A simple options-ft.yaml file for this task could look like this:
architecture:
name: pet
training:
batch_size: 8
num_epochs: 10
learning_rate: 1e-3
warmup_fraction: 0.01
finetune:
method: full
read_from: pet-mad-v1.1.0.ckpt
inherit_heads:
energy/finetune: energy # inherit weights from the "energy" head
training_set:
systems:
read_from: ethanol_reduced_100.xyz
reader: ase
length_unit: angstrom
targets:
energy/finetune:
quantity: energy
read_from: ethanol_reduced_100.xyz
reader: ase
key: energy
unit: eV
description: "pbe energy ethanol"
forces:
read_from: ethanol_reduced_100.xyz
reader: ase
key: forces
validation_set: 0.1
test_set: 0.1
In this example, we specified a low number of num_epochs and a relatively high
learning_rate, for short compilation time. Usually, the learning_rate is
chosen to be relatively low. Typically lower, than the learning_rate that the model
has been per-trained on.
to stabilise training.
Warning
Note that in targets we use the energy/finetune head, differing from the
default energy head. This means, that the model creates a new head with a new
composition model for the new reference energies provided in your dataset. While
the old energy reference is still available, it is rendered useless, as we trained
all weights of the model. If you want to obtain a model with multiple energy heads,
you can simply train on multiple energy references simultaneously. This and other
more advanced fine-tuning strategies are discussed in
Fine-tuning concepts.
We assumed that the pre-trained model is trained on the dataset
ethanol_reduced_100.xyz in which energies are written in the energy key of
the info dictionary of the dataset.
Additionally, forces should be provided with corresponding keys
which you can specify in the options-ft.yaml file under targets.

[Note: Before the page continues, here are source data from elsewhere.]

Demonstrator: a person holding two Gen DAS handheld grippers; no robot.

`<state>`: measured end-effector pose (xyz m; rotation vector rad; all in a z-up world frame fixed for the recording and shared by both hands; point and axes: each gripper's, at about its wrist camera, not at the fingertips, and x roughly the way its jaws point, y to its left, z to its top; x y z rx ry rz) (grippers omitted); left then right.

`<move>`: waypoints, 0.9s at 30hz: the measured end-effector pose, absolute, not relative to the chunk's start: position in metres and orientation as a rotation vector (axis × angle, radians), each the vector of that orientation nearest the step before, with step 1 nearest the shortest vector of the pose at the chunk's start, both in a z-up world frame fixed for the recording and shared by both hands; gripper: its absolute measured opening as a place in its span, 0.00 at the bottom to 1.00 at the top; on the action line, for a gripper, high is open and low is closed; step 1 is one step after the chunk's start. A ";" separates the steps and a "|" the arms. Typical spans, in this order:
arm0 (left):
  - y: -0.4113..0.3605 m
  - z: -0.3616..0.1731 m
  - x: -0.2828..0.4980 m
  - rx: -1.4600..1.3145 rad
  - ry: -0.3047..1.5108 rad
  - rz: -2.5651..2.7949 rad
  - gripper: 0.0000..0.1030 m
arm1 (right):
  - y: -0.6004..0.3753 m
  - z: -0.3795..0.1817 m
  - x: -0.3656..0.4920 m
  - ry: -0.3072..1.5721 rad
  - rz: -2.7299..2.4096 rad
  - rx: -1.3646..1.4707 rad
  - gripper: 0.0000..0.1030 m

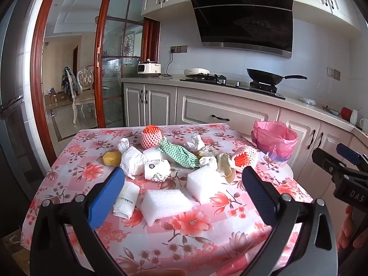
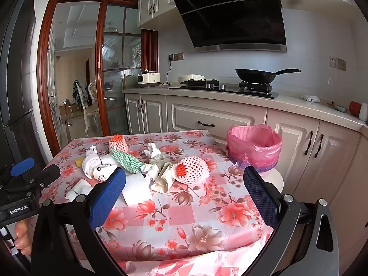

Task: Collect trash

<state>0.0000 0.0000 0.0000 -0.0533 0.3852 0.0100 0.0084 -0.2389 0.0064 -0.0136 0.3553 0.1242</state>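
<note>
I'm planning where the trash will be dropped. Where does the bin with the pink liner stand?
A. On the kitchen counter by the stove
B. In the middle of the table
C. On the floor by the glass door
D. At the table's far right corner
D: the bin with the pink liner stands at the far right corner of the floral table, right of the scattered trash.

White cabinets [image 1: 214, 115], black range hood [image 1: 243, 20] (daylit), wood-framed glass door [image 1: 115, 64].
</note>
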 end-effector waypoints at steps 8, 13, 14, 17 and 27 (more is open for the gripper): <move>0.000 0.000 0.000 -0.051 0.391 0.011 0.96 | -0.239 0.007 0.008 0.357 0.125 -0.011 0.93; 0.000 0.000 0.001 -0.051 0.389 0.011 0.96 | -0.240 0.008 0.008 0.358 0.125 -0.009 0.93; 0.000 0.000 0.000 -0.050 0.389 0.011 0.96 | -0.239 0.007 0.007 0.357 0.125 -0.010 0.93; 0.000 0.000 0.001 -0.049 0.387 0.013 0.96 | -0.239 0.007 0.007 0.358 0.125 -0.007 0.93; -0.002 0.008 -0.003 -0.033 0.367 0.032 0.96 | -0.239 0.007 0.007 0.360 0.126 -0.006 0.93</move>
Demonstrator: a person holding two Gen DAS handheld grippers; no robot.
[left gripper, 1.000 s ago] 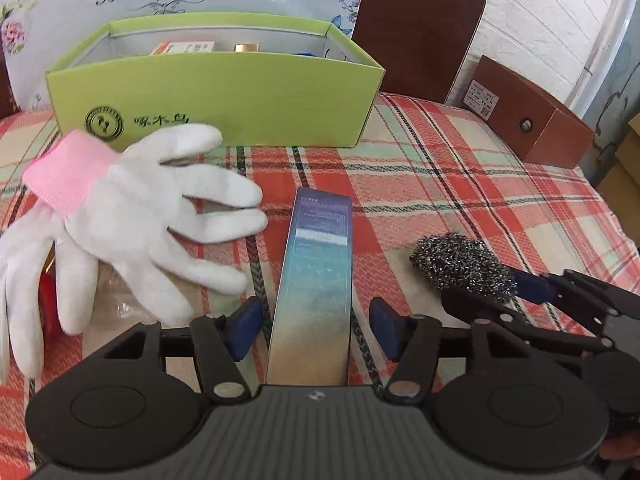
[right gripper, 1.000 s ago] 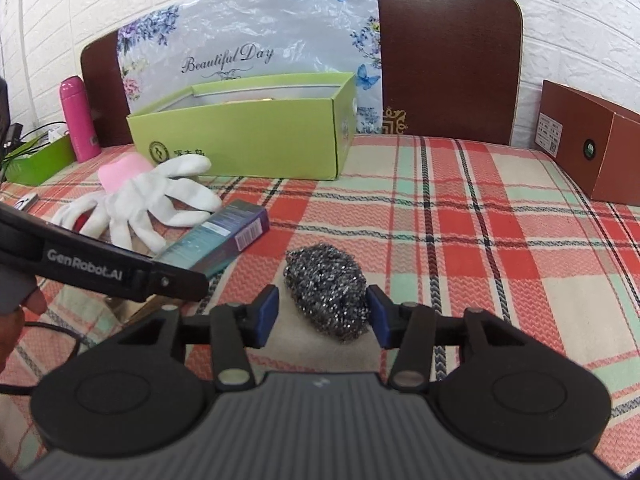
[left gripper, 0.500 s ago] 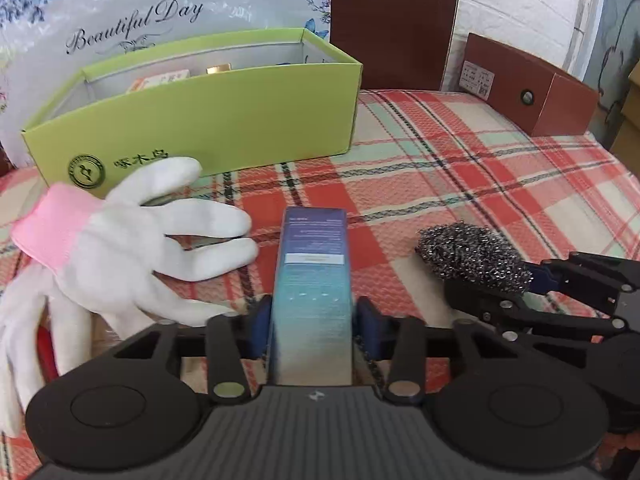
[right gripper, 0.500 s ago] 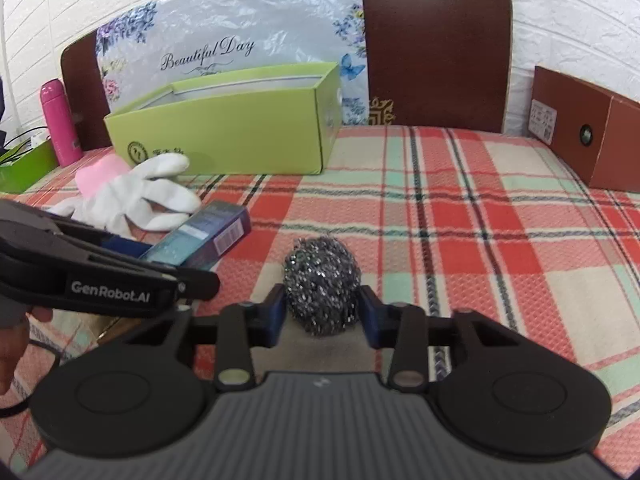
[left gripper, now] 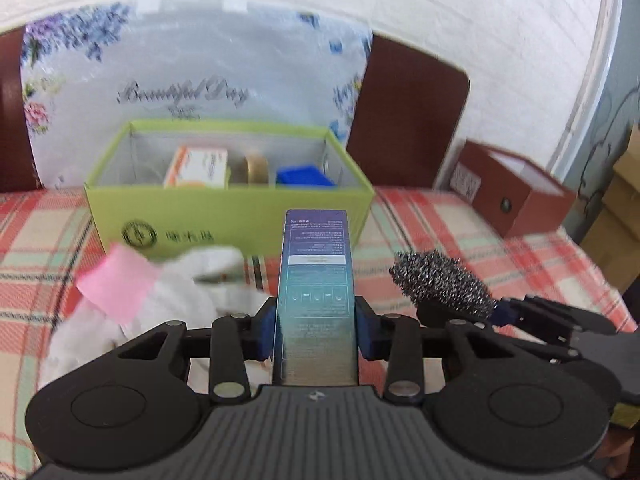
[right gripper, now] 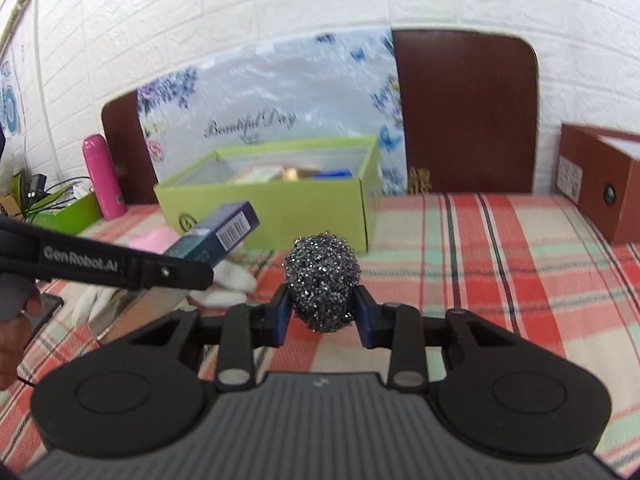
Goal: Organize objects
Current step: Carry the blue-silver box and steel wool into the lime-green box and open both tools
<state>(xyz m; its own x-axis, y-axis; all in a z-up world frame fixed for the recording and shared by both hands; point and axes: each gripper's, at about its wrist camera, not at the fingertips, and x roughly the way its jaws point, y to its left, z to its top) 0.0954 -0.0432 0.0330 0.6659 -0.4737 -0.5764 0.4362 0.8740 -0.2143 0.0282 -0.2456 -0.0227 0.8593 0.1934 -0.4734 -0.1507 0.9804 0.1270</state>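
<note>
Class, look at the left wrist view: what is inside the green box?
Inside the green box show an orange-and-white carton, a gold roll and something blue. The box's front wall hides their lower parts and the floor.

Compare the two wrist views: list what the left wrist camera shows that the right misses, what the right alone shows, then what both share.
Left wrist only: the printed top face of the blue carton clamped in the left gripper, and a clear look down at the orange-and-white packet inside the green box.

Right wrist only: a pink bottle beside a green tray, and the carton's barcode end.

Both: the green box, the steel wool ball held by the right gripper, white gloves, the brown box, the plaid cloth.
</note>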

Further information on specifying targets can be found in the data section of
the Training YAML Reference.
Note
It is important that the length_unit is set to angstrom and the energy
unit is eV in order to match the units of your reference data.
After setting up your options-ft.yaml file, you can then simply run:
mtt train options-ft.yaml -o model-ft.pt
You can check finetuning training curves by parsing the train.csv that is written
by mtt train. We remove the old outputs folder from other examples, which
is not necessary for the normal usage.
import glob
import subprocess
import ase.io
import matplotlib.pyplot as plt
import numpy as np
from metatomic.torch.ase_calculator import MetatomicCalculator
# Here, we get the PET-MAD ckpt, run ``mtt train`` as a subprocess, and delete the old
# outputs folder.
subprocess.run(
[
"wget",
"https://huggingface.co/lab-cosmo/pet-mad/resolve/v1.1.0/models/pet-mad-v1.1.0.ckpt",
]
)
subprocess.run(["rm", "-rf", "outputs"])
subprocess.run(["mtt", "train", "options-ft.yaml", "-o", "model-ft.pt"], check=True)
CompletedProcess(args=['mtt', 'train', 'options-ft.yaml', '-o', 'model-ft.pt'], returncode=0)
csv_path = glob.glob("outputs/*/*/train.csv")[-1]
with open(csv_path, "r") as f:
header = f.readline().strip().split(",")
f.readline() # skip units row
# Build dtype
dtype = [(h, float) for h in header]
# Load data as plain float array
data = np.loadtxt(csv_path, delimiter=",", skiprows=2)
# Convert to structured
structured = np.zeros(data.shape[0], dtype=dtype)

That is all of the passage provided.